Reflecting the outcome in Omers Administration Corporation & Ors v Tesco plc [2019] EWHC 109 (Ch), where the defendant in those civil proceedings was ordered to disclose documents given to it by the SFO which the SFO had obtained during a criminal investigation pursuant to its powers under the Criminal Justice Act 1987 s.2, the revised guidance states "Where the Company is or may become a party to civil proceedings, it may have disclosure obligations towards other civil parties under the Civil Procedure Rules Part 31. A civil judge will need to balance any objections to the onward disclosure of material provided for the purpose of DPA negotiations against the ordinary rules on disclosure in such cases."

Parallel Investigations

International cooperation between regulators and prosecutors has been increasing in recent years and the risk that a company and its D&Os may face multi-jurisdictional parallel investigations/prosecutions is very real. In January 2020, the SFO entered into a record-breaking DPA with the global aerospace company Airbus SE, which agreed to pay a fine and costs amounting to €991m, here in the UK and, in total, €3.6bn, as part the world’s largest global resolution for bribery, involving authorities in the UK, France and the United States. The importance of such cooperation between agencies was emphasised by Ms Osofsky's statement when publishing the SFO's Annual Report and Accounts 2019-2020: "Co-operation with other criminal justice agencies is essential for the SFO as nearly all of our cases involve working with partners—both domestic and international; we have dedicated significant resources to solidifying these relationships at operational and strategic levels. The resolution in the Airbus case demonstrates our ability to cement strong international ties and unified co-operation. Even in cases that do not deliver record-breaking results, we prioritise strengthening our partnerships and exploring opportunities to tackle transnational economic crime in a coordinated and collaborative way."

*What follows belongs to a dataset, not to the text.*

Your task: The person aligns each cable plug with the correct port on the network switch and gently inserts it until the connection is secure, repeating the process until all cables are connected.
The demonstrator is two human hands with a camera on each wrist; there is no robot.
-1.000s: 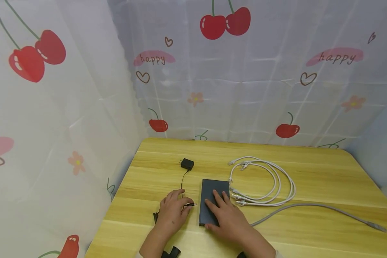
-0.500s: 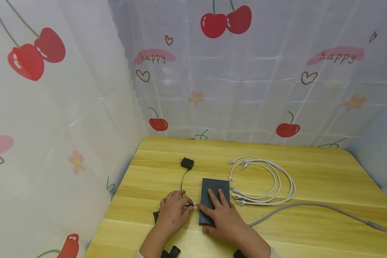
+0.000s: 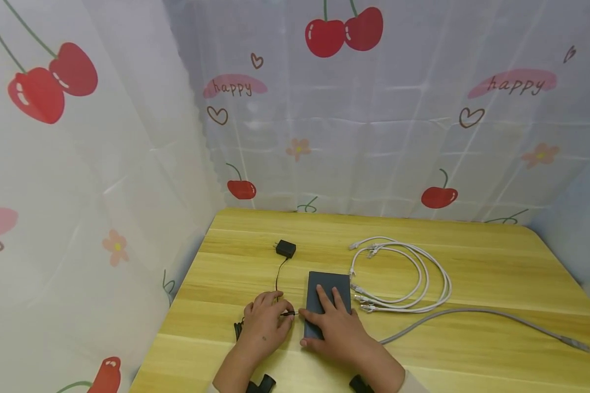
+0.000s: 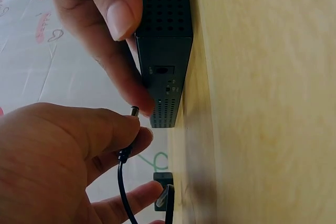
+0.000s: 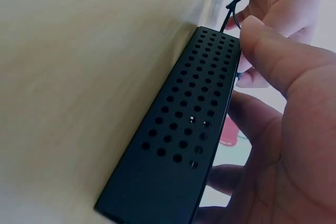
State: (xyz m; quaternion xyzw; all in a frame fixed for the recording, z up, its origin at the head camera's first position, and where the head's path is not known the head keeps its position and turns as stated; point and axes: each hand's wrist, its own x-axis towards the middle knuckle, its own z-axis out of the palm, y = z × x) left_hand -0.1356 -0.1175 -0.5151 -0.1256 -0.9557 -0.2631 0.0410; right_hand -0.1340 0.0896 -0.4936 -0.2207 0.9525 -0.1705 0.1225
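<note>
A flat dark box (image 3: 328, 280), like a network switch, lies on the table, with rows of vent holes and a round power socket (image 4: 164, 70) in its left side. My left hand (image 3: 265, 319) pinches the barrel plug (image 4: 134, 112) of a black power cord between thumb and finger. The plug's metal tip points at the box, close to its left side but outside the socket. My right hand (image 3: 341, 333) rests spread over the box, two fingers on top. Its index fingertip reaches the left edge beside the plug, and its thumb (image 5: 268, 51) lies at the near edge.
The cord's black power adapter (image 3: 285, 249) lies farther back on the wooden table (image 3: 496, 267). Coiled white network cables (image 3: 425, 273) lie right of the box, and a grey network cable (image 3: 472, 311) stretches toward the right edge. A cherry-printed curtain (image 3: 373, 136) hangs behind.
My right hand has shifted slightly on the box. Its index finger has moved from the top to the left edge, and its thumb a little left. The left hand stays nearly still with the plug.
</note>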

Reflecting this experience, the guidance equips SFO staff with relevant legal and practical considerations where a DPA is under consideration and there are parallel investigations by overseas or other UK agencies. Considerations include: early communication and de-confliction in respect of investigative activity and ensuring the terms of negotiations allow for communication and sharing of information, all of which may affect the admissibility of evidence in different jurisdictions. Also, whether the company has taken a consistent position on the admission of facts and liability in respective jurisdictions; and co-ordination of court listing dates to ensure that resolutions can be approved simultaneously where possible.


Whilst the revised guidance is not substantially different from its previous incarnation, the points included to reflect the experience that the SFO has gained in negotiating and concluding DPAs is useful to increasing transparency around the process and providing some welcome clarification. This should assist those who may find themselves subject to the process and those advising them. The recognition that the statement of facts may need to be anonymised in certain situations is also welcome and addresses concerns about individuals being exposed to reputational harm, especially when they are not ultimately convicted of any crime.

The evolution of the DPA process continues.